Minute dans le calcul du tems marque la soixantieme partie d’une heure. Comme le mot de minute est employé par les Astronomes dans deux sens, savoir comme partie de degré & comme partie de tems, on appelle quelquefois les premieres minutes de degré, & les autres minutes de tems. La terre dans son mouvement diurne fait 15 minutes de degré en une minute de tems, 15 secondes de degré en une seconde de tems, &c. Voyez Heure. Chambers. (O)

Minute méridionale, voyez Méridionale.

Minute de mersion, voyez Mersion.

Minute, en Architecture, marque ordinairement la soixantieme, la trentieme, la dix-huitieme & la douzieme partie d’un module.

Le module est le demi-diametre du bas de la colonne, & sert à mesurer toutes les parties d’un ordre. Voyez Module.

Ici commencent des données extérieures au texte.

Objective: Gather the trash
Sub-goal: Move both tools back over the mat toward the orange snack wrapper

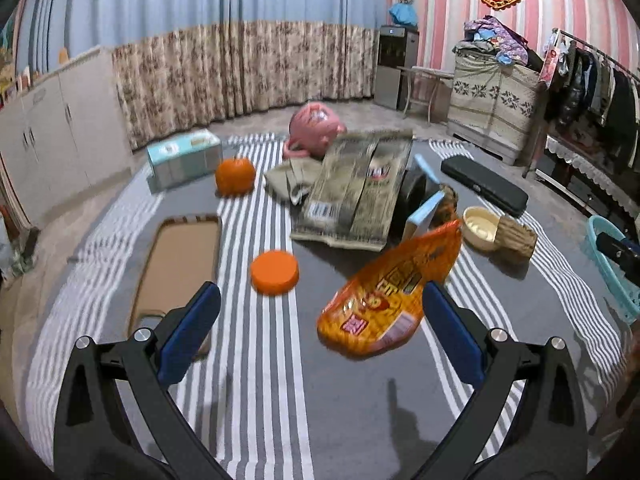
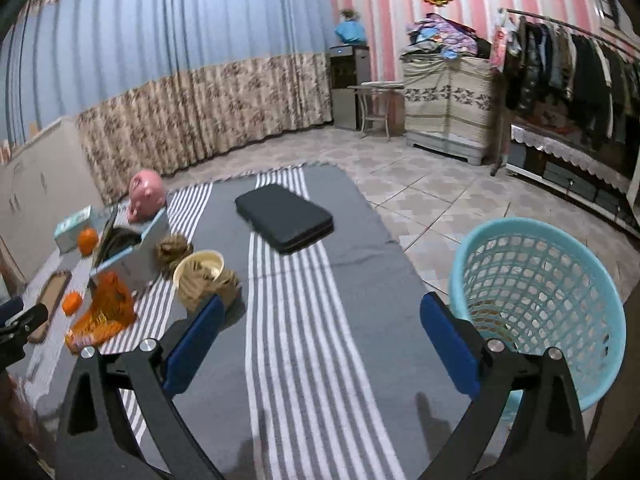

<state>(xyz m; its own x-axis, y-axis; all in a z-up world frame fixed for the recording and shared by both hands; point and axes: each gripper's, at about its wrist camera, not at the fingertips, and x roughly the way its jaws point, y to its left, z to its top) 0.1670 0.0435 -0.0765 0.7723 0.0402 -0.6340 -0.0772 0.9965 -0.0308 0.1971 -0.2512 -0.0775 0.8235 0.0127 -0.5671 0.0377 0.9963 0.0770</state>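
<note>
Here we hold both the left gripper (image 1: pixel 320 332) and the right gripper (image 2: pixel 322 344) wide and empty, the orange wrapper (image 1: pixel 390 300) lying just ahead of our left fingers, its length slanting up-right, nearer them.

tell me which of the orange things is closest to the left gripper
The orange snack bag, lying beside the left gripper's right finger. The flat orange lid sits a bit farther; the round orange fruit is farthest.
</note>
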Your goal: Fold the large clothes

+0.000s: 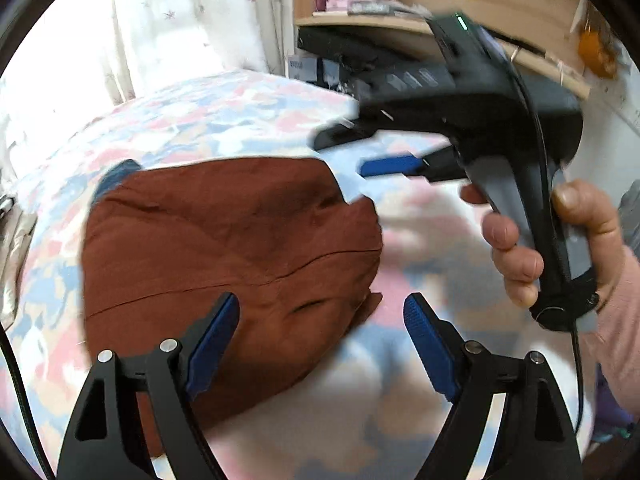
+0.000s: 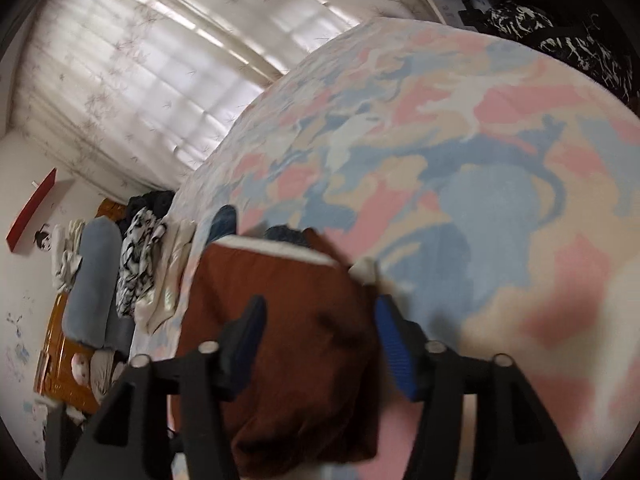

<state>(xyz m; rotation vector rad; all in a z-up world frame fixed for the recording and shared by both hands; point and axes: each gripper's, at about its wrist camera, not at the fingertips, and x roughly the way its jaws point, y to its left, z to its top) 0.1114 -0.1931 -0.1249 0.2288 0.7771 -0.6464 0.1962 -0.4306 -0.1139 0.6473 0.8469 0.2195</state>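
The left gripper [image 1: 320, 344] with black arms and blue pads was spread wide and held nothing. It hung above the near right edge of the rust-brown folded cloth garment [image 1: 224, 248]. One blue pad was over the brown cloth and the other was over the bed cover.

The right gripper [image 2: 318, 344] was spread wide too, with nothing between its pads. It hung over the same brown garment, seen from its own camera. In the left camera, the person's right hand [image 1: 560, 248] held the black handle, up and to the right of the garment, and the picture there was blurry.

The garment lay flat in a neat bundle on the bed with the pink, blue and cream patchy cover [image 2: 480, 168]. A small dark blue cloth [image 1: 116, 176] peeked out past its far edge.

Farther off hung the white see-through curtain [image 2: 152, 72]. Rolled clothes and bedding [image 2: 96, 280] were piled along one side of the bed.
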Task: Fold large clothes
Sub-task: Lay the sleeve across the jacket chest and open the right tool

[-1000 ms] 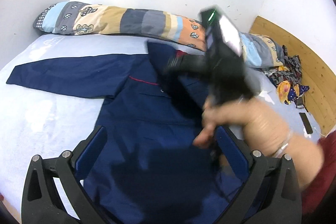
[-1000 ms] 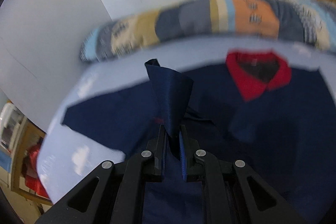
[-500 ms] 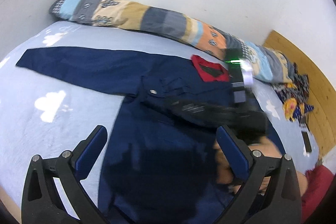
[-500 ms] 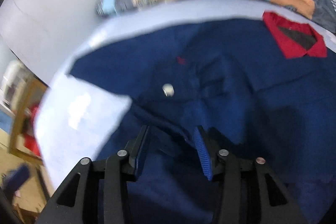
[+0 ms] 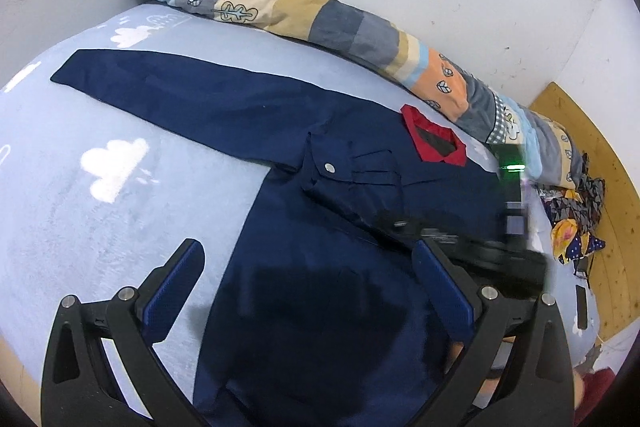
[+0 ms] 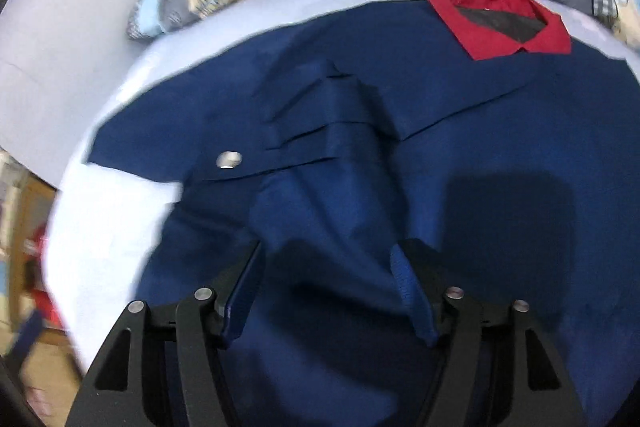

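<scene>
Jacket [image 5: 320,227], navy with a red collar [image 5: 434,141], lies spread flat on the bed [image 5: 80,187], one sleeve [image 5: 180,99] stretched out toward the wall. From the left wrist, the left tongs [image 5: 308,275] gape wide above the hem, holding nothing; a good next fold probably means pinching that outstretched sleeve near its cuff and laying it across the chest without dragging the body. From the right wrist, the right tongs [image 6: 324,287] stand parted over the folded-in sleeve [image 6: 332,155], apparently clear of it.

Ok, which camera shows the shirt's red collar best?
The right wrist view: the red collar sits large and unobstructed at the top of the navy shirt. The left wrist view shows it smaller and farther off.
</scene>
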The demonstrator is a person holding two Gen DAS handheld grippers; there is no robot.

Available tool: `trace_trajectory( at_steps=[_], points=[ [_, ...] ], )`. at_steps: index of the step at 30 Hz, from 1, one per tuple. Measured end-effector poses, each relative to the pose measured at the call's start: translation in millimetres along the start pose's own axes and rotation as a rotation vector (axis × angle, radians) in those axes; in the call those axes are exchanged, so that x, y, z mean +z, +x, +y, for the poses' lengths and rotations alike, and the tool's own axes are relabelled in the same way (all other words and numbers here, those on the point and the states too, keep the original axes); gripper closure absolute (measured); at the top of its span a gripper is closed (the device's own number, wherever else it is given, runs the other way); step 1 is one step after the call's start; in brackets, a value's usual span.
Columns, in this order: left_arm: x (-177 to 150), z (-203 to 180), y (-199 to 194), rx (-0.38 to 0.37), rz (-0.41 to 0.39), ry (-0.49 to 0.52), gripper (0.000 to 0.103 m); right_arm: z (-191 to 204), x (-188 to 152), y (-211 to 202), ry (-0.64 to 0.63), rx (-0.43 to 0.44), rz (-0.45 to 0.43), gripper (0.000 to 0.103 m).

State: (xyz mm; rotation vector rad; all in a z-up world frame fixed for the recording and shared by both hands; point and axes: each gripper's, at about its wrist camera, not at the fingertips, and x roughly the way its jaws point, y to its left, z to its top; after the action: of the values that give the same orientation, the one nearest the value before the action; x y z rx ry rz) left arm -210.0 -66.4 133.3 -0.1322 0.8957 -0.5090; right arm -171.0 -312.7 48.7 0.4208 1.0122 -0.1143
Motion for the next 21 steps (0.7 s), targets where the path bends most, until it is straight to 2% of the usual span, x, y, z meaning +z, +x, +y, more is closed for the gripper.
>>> trace_trajectory(
  at_steps=[2, 5, 9, 11, 14, 16, 17, 19, 21],
  points=[
    [0, -4, 0, 0.000, -0.001, 0.008, 0.000, -5, -6, -32, 0.005, 0.047, -0.051, 0.036],
    [-2, -11, 1, -0.001, 0.001, 0.026, 0.000, -24, -16, -77, 0.014, 0.055, -0.104, 0.036],
    [-8, -23, 9, 0.015, 0.028, 0.059, 0.000, -72, -28, -130, 0.050, 0.005, -0.174, 0.036],
    [-11, -31, 13, 0.023, 0.040, 0.081, 0.000, -105, -41, -152, 0.119, -0.016, -0.220, 0.035],
    [-17, -41, 18, 0.041, 0.052, 0.105, 0.000, -148, -57, -164, 0.238, 0.015, -0.274, 0.034],
    [-20, -47, 24, 0.044, 0.073, 0.107, 0.000, -168, -59, -162, 0.339, 0.016, -0.276, 0.035],
    [-22, -50, 28, 0.048, 0.086, 0.105, 0.000, -173, -58, -161, 0.378, 0.028, -0.274, 0.035],
    [-24, -56, 32, 0.055, 0.100, 0.107, 0.000, -179, -51, -162, 0.431, 0.111, -0.292, 0.035],
    [-26, -63, 33, 0.070, 0.098, 0.121, 0.000, -177, -47, -166, 0.434, 0.129, -0.308, 0.035]
  ],
)
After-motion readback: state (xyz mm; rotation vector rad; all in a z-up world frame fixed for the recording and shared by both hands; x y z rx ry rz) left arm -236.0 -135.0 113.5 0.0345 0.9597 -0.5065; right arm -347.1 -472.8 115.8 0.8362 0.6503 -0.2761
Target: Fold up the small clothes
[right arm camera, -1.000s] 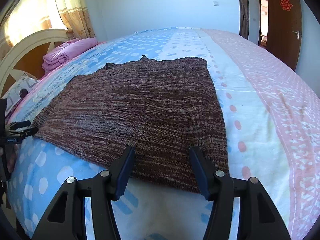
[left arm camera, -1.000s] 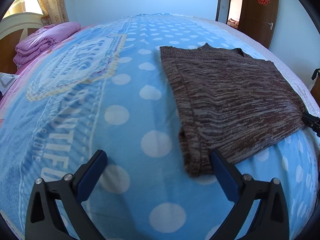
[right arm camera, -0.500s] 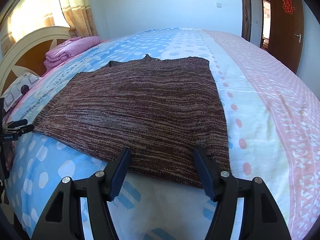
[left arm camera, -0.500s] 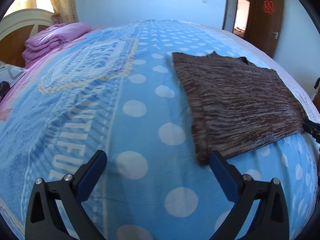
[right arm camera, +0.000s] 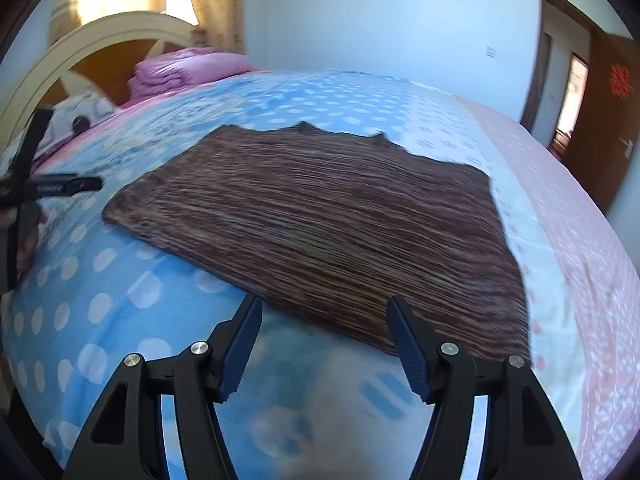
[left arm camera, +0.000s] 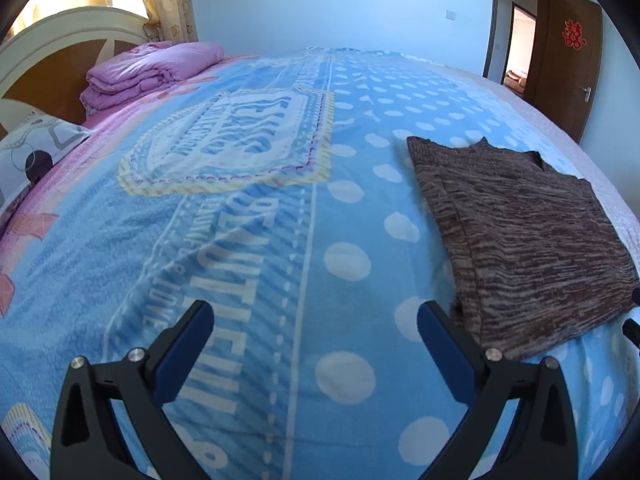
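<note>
sweater (left arm camera: 524, 236): 1 | folded quilt (left arm camera: 152, 74): 1 | pillow (left arm camera: 36, 152): 1

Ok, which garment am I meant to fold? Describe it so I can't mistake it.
Start from the big bed with the blue polka-dot cover. On its dotted side, away from the headboard, lies a brown marled knit sweater, spread flat. The only other fabric pile is the pink folded quilt, up by the headboard.

Home bedroom. Evidence: large bed (left arm camera: 280, 240) under a blue polka-dot cover with printed lettering; arched cream-and-wood headboard (left arm camera: 60, 52) at its head edge; folded pink quilt (left arm camera: 152, 72) and patterned pillow (left arm camera: 36, 152) by the headboard; curtained window (left arm camera: 160, 0); brown door (left arm camera: 572, 60) bearing a red paper decoration (left arm camera: 574, 34); pale blue walls.
</note>
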### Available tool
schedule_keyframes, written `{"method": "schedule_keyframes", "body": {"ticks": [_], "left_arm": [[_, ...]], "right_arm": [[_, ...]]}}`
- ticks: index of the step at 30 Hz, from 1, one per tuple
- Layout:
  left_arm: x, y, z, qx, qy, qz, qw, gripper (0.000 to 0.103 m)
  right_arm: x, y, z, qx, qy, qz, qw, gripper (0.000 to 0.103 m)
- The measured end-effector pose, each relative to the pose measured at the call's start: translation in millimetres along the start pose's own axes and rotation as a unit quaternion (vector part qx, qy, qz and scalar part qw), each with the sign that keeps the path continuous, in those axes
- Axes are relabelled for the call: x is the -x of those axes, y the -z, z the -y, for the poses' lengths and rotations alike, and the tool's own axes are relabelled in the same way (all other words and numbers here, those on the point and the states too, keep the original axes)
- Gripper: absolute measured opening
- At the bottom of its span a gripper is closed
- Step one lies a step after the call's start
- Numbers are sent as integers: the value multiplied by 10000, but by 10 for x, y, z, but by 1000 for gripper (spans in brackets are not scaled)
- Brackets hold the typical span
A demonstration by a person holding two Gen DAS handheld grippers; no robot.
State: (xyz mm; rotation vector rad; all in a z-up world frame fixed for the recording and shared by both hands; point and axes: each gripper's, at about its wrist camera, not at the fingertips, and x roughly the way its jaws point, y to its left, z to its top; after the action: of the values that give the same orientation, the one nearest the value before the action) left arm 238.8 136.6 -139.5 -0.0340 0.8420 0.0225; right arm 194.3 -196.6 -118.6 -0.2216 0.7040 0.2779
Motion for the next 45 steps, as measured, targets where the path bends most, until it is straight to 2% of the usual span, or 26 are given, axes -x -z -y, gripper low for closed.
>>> {"method": "schedule_keyframes", "body": {"ticks": [7,19,24,32,36,38,41,42,45], "left_arm": [[-182,-131,42,-153,-163,-96,9997,103],[-421,-309,55,-191,-8,-333,9993,103],[-498,-377,89,-224,140,-345,9991,103],[-633,-516,112,-126,373,-381,9985,103],[-644,-625,132,-36,870,-226,9959,103],[-654,-686,142,29,1205,-143,9926,103],[-718,-788,171,100,1626,-138,9866,103],[-746,-818,182,130,1766,-158,9841,103],[-841,-907,252,133,1966,-241,9801,103]], "right_arm": [[-155,-243,-749,985,-251,76,9948,65],[-558,-488,-1714,2143,-288,244,9760,65],[-661,-533,-1891,2401,11,333,9702,65],[-770,-614,-1960,2481,208,390,9677,64],[-779,-583,-2037,2648,318,422,9628,53],[-800,-579,-2065,2696,351,433,9613,51],[-823,-604,-2052,2611,280,393,9641,50],[-820,-604,-2047,2584,234,378,9650,47],[-842,-592,-2047,2592,177,381,9649,40]]}}
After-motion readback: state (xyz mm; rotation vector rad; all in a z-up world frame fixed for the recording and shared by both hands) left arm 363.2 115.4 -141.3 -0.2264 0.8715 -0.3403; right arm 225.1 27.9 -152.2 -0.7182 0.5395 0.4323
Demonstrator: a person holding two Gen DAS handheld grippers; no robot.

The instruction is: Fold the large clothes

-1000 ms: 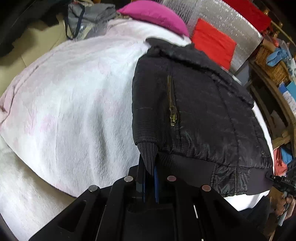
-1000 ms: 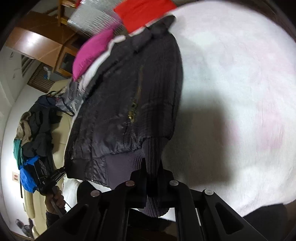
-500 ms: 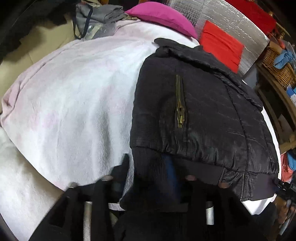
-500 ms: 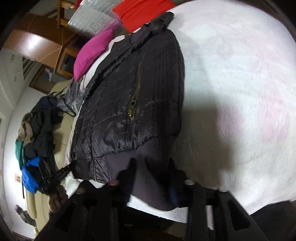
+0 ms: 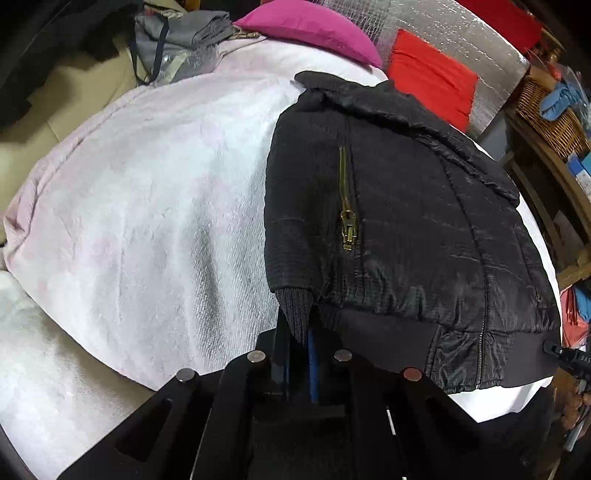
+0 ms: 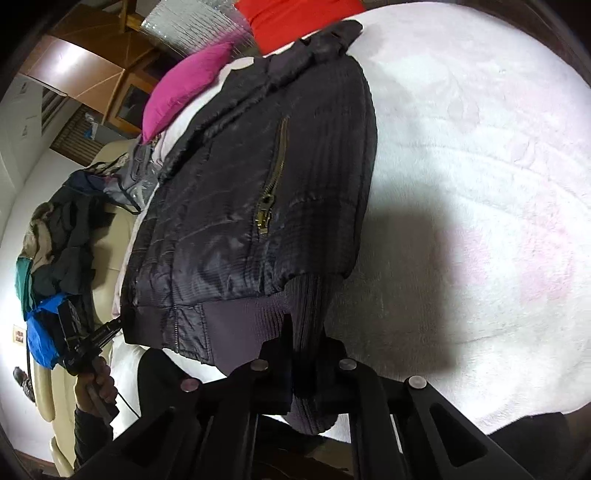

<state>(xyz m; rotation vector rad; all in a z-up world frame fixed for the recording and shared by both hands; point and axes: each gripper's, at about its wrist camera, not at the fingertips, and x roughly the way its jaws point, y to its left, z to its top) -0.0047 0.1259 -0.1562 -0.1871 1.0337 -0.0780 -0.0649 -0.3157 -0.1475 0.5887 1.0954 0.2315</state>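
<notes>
A black quilted jacket (image 5: 406,221) with a brass pocket zip lies flat on a white-pink blanket (image 5: 147,203), sleeves folded over its front. In the left wrist view my left gripper (image 5: 297,332) has its jaws closing, pads pressed on the dark ribbed cuff (image 5: 293,306) at the jacket's near left corner. In the right wrist view the same jacket (image 6: 240,221) runs away from me. There my right gripper (image 6: 306,339) is also closing, its pads pinching the other ribbed cuff (image 6: 310,295) near the hem. A hand (image 6: 96,384) holds the left gripper at the hem's far end.
A magenta pillow (image 5: 310,29), a red cushion (image 5: 432,77) and a silver foil panel (image 5: 443,26) line the bed's head. A grey bag (image 5: 177,40) sits at the far left. A wicker basket (image 5: 550,110) and shelves stand on the right. Clothes are heaped on a cream sofa (image 6: 55,236).
Both grippers opened for a moment over the cuffs half a second ago and have shut on them again. The jacket lies where it did.
</notes>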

Minute, (Medec.) minuta ; épithete d’une fievre extrèmement violente accompagnée de syncope qui abat si fort les forces du malade, qu’il ne sauroit y résister plus de quatre jours. Castelli.

Minute, (Jurisprud.) est l’original d’un acte ; comme la minute des lettres de chancellerie, la minute des jugemens & procès-verbaux, & celle des actes qui se passent chez les notaires.

Les minutes des actes doivent être signées des officiers dont ils sont émanés, & des parties qui y stipulent, & des témoins s’il y en a.